Last week, Fidelity Investments announced it plans to put its entire 803,000-square-foot headquarters next to South Station up for lease. iStock illustration

Greater Boston’s office market was showing signs of momentum before a financial services standard bearer provided a stark reminder about the new normal in workspace demand.

Fidelity Investments’ decision to offer its 803,000 square-foot headquarters at 245 Summer St. for sublease drops another big block of space on a market that was starting to find some footings, with three consecutive quarters of declining vacancy.

The Summer Street property could join the ranks of a category of previous-generation office buildings unable to compete against new trophy buildings that still have substantial availabilities.

“Those are the real problem children of the office market,” said Jennifer Schultz, a partner at law firm Nixon Peabody, referring to Boston’s office towers built between 1970 and 2015. “They are the class A buildings of yesterday that are simply not going to be able to make their way back.”

Fidelity had not previously indicated its plans for the Summer Street headquarters, as it nears completion of its Commonwealth Pier offices’ expansion and renovations. The Seaport District project was planned before the pandemic, and construction has been under way since fall 2020.

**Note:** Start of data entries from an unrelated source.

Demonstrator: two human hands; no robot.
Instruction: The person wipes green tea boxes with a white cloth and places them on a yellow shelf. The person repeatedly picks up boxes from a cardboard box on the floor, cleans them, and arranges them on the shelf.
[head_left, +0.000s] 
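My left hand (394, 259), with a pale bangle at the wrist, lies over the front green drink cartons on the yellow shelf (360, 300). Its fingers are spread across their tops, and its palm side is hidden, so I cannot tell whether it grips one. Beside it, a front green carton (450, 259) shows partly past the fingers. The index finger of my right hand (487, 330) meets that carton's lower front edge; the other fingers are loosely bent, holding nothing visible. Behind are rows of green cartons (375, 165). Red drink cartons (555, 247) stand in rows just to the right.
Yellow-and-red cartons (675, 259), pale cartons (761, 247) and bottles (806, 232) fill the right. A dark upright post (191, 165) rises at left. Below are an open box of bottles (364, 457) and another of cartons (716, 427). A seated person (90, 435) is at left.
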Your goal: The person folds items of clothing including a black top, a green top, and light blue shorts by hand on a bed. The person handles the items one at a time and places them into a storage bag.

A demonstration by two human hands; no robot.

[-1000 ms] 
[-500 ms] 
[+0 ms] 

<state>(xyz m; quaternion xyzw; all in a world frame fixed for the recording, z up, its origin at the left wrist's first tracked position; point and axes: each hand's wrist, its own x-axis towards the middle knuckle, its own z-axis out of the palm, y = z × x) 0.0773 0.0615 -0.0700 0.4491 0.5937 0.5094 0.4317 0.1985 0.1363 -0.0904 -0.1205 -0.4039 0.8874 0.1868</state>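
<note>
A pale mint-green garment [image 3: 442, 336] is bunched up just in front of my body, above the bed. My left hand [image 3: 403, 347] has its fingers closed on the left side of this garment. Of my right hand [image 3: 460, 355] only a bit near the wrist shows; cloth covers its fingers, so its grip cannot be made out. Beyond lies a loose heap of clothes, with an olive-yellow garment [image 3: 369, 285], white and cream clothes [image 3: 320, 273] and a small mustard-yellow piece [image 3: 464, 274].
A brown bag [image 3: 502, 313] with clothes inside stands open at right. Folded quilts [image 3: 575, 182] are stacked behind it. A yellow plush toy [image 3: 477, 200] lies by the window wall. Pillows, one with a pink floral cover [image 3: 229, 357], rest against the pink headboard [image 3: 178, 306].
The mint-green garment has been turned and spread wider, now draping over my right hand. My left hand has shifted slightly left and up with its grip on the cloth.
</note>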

Tenants Create Leverage, Renew in Place

The financial services giant’s decision to vacate the Summer Street property by early 2027 reflects the continuing trend of consolidation among tenants. Although Fidelity has owned the property since 2020, many recent tenant decisions are driven by lease expirations, said Peter Evans, managing principal at brokerage Hunneman in Boston.

While some large tenants have relocated to smaller spaces in higher-end buildings, now many companies are renewing leases after negotiating more favorable deals with existing landlords, Evans said.

“They are going out and testing the market and trying to create leverage for themselves, so they can renew,” he said.

Law firm Ropes & Gray cast a wide net looking for a new headquarters before opting to renew with landlord BXP at the Prudential Tower, Evans noted.

Declines for Both Rents, Availabilities

Brokerage research released last week showed some positive indicators for the Greater Boston office market.

Boston’s availability rate declined 0.5 percent to 22.7 percent, including an 18.1 percent direct vacancy rate, Avison Young reported.

Back Bay maintained its status as the highest-rent submarket, with average annual direct asking rents of $78.12 per square foot. The neighborhood’s mixed-use building inventory has helped it maintain its vibrancy as office work shifted to hybrid, said John Dolan, Avison Young’s managing director in Boston.

“Back Bay has the Boston-esque history, and all of the class A properties can charge high rents. All of the companies that are established in Back Bay are not moving to the Financial District,” Dolan said.

Big expansions by tech companies have been rare in recent years as IPO activity and venture capital awards declined. In the biggest office lease of 2024, Klaviyo renewed and expanded to 256,000 square feet at 125 Summer St. in Boston. Photo courtesy of Oxford Properties

Greater Boston’s office vacancy rate has dropped for three straight quarters, JLL reported, ending the first quarter at 22.5 percent. Rents are dropping in both the downtown and suburban markets, however, placing additional stress on landlords’ finances.

The largest recent lease transaction was tech company Klaviyo’s renewal and expansion for 256,000 square feet at Oxford Properties’ 125 Summer St.. Klaviyo went public last fall in an initial public offering that raised $576 million.

It’s the sort of robust growth that tech companies had provided in the market prior to 2020, noted Matt Daniels, JLL’s New England brokerage lead.

But IPO activity and venture capital investment in the tech sector, as in life science, has declined sharply in the higher interest rate environment.

“Tech is not a huge driver, and that is Boston’s challenge right now. Where is the next LogMeIn, the homegrown companies that expand and stay here?” Daniels said.

‘Year of Reckoning’ Seen Approaching

Landlords of older office towers can’t compete with “A-plus trophy” buildings nearing completion such as South Station Tower and 10 World Trade which have substantial availabilities, Hunneman’s Evans said.

The results could be a wave of distress-driven transactions, as lenders decide to cut their losses on underperforming properties. The first shoe to drop was 1 Lincoln St., sold to its lender for $400 million after receiving a $1 billion refinancing package in only September 2022.

Steve Adams

Falling tower values are starting to reverberate across the city, too. Last week Boston Mayor Michelle Wu filed an annual budget proposal with city councilors that features the smallest year-over-year increase of her administration. The budget document notes office and lab vacancies are constraining growth in property taxes, the city’s main source of revenue.

“There is real distress in 2025, and 2026 is likely going to be a time of reckoning in the market,” Nixon Peabody’s Schultz said. “Everybody has been talking about ‘extend and pretend,’ and a lot of lenders were giving those extensions for a hefty paydown price, not on good terms for the office owners.”

Office landlords had hoped that the market might rebound significantly by the time their loans mature, but the post-pandemic decline in demand for office space appears to be permanent.

“There are classes of offices that can retain and attract tenants, and there are classes that cannot,” Schulz said.